■ Exercise inputs
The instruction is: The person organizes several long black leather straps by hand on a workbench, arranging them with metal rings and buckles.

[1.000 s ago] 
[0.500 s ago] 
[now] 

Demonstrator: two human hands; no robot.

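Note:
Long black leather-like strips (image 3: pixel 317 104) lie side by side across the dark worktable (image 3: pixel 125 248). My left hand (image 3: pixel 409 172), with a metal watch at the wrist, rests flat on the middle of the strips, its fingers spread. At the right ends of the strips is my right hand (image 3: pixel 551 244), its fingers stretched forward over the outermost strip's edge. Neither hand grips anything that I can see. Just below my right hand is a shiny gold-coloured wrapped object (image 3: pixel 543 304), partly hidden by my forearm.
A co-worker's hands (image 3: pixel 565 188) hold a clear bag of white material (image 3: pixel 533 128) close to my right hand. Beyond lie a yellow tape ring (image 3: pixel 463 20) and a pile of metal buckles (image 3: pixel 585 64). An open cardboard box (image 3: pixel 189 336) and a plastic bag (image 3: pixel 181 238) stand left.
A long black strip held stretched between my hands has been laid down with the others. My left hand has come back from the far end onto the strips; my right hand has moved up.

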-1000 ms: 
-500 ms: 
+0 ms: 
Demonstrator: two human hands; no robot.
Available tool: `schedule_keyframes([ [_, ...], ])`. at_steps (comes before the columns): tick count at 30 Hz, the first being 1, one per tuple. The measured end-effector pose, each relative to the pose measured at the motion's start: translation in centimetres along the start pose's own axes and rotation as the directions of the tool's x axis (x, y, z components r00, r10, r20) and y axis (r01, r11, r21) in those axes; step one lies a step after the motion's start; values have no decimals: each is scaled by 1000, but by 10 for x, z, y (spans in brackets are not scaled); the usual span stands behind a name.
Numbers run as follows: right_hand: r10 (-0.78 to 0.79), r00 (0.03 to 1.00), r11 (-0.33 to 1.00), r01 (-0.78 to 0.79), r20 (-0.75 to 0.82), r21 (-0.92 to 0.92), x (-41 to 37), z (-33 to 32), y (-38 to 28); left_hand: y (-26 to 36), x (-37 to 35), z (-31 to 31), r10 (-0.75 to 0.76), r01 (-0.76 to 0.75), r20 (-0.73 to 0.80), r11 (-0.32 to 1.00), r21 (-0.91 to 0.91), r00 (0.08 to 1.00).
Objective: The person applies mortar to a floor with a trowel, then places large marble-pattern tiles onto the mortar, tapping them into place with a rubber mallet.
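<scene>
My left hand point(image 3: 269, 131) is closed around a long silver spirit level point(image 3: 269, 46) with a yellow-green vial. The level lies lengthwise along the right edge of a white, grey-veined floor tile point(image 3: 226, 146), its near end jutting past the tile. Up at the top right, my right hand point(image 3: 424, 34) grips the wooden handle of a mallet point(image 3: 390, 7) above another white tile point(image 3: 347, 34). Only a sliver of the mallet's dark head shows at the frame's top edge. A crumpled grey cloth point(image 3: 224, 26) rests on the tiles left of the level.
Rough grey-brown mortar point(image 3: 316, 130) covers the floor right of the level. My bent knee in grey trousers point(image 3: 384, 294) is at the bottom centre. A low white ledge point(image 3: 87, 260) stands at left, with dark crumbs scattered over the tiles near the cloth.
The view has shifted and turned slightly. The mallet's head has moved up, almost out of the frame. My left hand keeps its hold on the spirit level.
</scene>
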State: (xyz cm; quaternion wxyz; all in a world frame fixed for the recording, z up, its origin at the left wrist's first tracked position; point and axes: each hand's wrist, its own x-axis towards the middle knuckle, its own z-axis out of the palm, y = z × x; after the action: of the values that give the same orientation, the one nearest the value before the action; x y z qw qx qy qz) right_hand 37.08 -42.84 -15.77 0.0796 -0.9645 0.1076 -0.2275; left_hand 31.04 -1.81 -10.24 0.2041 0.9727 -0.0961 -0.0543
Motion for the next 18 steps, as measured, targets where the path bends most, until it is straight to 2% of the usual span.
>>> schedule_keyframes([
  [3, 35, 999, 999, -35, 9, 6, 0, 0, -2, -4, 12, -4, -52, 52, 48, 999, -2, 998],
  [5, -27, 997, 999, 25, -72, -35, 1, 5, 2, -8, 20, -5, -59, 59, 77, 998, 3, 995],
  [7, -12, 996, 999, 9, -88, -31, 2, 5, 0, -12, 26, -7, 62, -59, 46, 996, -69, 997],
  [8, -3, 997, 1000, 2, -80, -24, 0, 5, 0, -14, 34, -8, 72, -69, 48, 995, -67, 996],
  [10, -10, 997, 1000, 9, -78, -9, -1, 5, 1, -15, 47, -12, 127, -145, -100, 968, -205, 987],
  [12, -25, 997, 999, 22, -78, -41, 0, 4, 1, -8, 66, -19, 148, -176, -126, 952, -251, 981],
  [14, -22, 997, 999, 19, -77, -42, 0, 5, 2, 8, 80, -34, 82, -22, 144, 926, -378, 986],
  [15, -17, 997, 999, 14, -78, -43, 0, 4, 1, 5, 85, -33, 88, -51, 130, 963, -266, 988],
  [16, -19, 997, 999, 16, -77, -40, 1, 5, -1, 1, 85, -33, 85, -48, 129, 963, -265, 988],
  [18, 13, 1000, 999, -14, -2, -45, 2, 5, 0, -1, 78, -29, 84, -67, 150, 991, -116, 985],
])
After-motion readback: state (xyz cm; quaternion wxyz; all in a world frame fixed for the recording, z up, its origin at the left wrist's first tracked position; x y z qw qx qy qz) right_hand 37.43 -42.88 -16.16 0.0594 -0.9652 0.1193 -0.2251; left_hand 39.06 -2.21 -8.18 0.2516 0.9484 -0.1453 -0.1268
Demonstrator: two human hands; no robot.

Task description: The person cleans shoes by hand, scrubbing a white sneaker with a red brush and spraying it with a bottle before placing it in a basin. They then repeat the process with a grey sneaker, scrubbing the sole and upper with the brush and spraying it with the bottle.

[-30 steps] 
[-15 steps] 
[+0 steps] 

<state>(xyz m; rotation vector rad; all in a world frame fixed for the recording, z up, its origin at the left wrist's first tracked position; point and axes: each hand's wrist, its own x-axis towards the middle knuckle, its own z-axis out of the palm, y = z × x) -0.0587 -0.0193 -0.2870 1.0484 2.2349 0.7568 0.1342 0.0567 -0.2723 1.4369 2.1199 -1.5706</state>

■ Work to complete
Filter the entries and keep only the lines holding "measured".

■ Exercise output
Available tool: `schedule_keyframes([ [_, ...], ])`. at_steps (comes before the columns): tick count at 30 Hz, the first being 1, one per tuple. The measured end-effector pose, each relative to the pose measured at the motion's start: translation in centimetres along the start pose's own axes and rotation as the directions of the tool's x axis (x, y, z components r00, r10, r20) and y axis (r01, r11, r21) in those axes; step one lies a step after the motion's start; values have no decimals: each is scaled by 1000, but by 10 for x, z, y (spans in brackets are not scaled); the usual span stands behind a name.
Motion for the next 18 steps, as measured, targets where the path bends most, until it is straight to 2% of the usual span.

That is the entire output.